Copy out each line of the listing below that contains the word "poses".
___
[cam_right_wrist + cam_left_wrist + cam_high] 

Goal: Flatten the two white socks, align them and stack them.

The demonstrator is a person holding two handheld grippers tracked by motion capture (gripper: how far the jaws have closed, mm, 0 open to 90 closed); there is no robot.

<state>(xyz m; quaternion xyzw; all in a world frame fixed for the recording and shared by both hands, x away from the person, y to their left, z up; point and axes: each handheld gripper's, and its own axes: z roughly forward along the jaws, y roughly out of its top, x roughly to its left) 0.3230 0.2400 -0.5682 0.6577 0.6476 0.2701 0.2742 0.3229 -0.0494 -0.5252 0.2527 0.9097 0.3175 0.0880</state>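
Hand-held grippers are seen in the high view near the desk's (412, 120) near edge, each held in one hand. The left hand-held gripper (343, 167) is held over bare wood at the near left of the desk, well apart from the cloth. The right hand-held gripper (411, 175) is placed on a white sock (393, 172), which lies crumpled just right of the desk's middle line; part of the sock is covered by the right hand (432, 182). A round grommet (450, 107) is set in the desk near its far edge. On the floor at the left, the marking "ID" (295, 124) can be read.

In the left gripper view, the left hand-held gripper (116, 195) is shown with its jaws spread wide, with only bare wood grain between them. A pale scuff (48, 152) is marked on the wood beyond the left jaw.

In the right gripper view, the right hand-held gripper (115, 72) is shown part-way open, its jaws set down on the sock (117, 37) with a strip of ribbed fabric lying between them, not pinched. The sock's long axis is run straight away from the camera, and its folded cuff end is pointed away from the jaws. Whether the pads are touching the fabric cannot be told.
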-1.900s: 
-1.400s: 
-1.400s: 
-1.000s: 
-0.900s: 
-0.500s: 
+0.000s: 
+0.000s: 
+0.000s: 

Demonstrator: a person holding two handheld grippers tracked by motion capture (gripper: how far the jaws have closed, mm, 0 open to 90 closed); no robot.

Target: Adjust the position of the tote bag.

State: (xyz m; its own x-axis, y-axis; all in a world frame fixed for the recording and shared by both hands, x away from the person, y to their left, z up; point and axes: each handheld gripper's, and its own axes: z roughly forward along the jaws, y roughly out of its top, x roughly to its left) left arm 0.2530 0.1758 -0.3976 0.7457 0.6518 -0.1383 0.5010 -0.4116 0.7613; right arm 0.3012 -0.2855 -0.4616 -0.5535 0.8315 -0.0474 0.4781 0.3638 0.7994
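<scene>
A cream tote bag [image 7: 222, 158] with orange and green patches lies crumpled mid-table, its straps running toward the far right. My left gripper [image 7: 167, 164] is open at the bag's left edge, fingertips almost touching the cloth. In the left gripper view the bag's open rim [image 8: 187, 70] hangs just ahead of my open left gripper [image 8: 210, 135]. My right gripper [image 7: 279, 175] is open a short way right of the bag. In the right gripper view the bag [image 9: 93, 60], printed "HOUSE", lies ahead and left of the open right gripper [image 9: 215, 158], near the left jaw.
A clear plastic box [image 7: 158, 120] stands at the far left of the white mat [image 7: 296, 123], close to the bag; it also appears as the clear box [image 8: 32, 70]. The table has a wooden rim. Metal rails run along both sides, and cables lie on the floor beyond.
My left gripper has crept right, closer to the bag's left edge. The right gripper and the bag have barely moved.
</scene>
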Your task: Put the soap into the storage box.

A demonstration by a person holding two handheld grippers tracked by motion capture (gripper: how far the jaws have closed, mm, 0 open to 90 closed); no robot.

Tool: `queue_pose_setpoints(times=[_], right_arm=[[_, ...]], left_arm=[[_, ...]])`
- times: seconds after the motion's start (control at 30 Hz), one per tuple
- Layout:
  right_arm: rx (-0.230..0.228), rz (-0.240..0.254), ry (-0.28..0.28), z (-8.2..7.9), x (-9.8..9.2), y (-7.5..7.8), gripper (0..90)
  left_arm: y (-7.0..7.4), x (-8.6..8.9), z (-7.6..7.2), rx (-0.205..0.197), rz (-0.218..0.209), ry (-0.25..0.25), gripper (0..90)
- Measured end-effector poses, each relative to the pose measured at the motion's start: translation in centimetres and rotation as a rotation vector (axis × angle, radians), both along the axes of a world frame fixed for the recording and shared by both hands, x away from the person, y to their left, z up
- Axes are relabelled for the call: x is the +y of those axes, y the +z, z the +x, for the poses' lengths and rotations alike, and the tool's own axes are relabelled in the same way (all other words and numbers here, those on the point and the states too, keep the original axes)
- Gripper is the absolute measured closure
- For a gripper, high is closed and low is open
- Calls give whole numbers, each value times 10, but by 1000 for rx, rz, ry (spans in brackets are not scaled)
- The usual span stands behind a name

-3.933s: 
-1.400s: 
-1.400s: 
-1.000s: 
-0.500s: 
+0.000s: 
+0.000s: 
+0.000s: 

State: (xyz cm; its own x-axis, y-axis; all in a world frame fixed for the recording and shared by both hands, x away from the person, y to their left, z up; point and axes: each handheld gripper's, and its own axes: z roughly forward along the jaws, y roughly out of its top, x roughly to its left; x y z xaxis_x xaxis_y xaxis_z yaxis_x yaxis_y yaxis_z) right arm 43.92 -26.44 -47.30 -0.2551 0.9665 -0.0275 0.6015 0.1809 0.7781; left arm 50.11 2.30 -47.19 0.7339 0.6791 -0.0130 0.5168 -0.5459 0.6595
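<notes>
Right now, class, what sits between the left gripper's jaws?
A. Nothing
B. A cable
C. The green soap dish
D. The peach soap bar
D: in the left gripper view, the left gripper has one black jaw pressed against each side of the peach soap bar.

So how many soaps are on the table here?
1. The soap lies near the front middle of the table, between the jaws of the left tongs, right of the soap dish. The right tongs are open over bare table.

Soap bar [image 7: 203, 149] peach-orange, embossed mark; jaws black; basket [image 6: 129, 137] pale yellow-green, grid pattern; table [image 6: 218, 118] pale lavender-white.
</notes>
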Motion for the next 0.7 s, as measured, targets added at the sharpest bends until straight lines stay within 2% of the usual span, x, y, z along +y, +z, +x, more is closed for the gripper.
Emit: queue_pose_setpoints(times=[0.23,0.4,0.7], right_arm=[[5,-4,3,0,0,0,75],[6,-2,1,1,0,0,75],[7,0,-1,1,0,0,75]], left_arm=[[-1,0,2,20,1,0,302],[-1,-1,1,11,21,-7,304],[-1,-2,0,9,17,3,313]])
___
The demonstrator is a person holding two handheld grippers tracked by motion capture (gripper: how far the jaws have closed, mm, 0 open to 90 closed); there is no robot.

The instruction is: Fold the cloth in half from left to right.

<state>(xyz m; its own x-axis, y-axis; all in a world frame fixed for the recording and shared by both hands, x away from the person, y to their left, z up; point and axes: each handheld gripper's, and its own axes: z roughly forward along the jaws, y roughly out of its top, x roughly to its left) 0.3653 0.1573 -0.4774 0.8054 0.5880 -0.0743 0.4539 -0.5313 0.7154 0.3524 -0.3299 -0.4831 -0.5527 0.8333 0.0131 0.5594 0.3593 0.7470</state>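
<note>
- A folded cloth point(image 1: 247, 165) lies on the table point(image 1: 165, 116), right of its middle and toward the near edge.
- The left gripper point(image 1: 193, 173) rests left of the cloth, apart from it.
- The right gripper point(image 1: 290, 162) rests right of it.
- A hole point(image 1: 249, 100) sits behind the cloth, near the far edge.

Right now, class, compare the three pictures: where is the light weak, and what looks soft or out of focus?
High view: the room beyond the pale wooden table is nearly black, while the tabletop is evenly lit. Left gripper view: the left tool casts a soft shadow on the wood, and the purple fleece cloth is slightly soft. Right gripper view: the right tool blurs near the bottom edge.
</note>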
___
*RESULT OF THIS EXERCISE*
- Measured end-effector poses, each relative to the pose measured at the motion's start: translation in centimetres and rotation as a rotation vector (axis × angle, radians), both along the axes of a world frame fixed for the recording and shared by both hands, x away from the person, y to their left, z up
- Axes are relabelled for the call: x is the +y of those axes, y the +z, z the +x, for the poses' lengths and rotations alike, and the tool's own axes are relabelled in the same way (all other words and numbers here, those on the point and the states too, keep the original axes)

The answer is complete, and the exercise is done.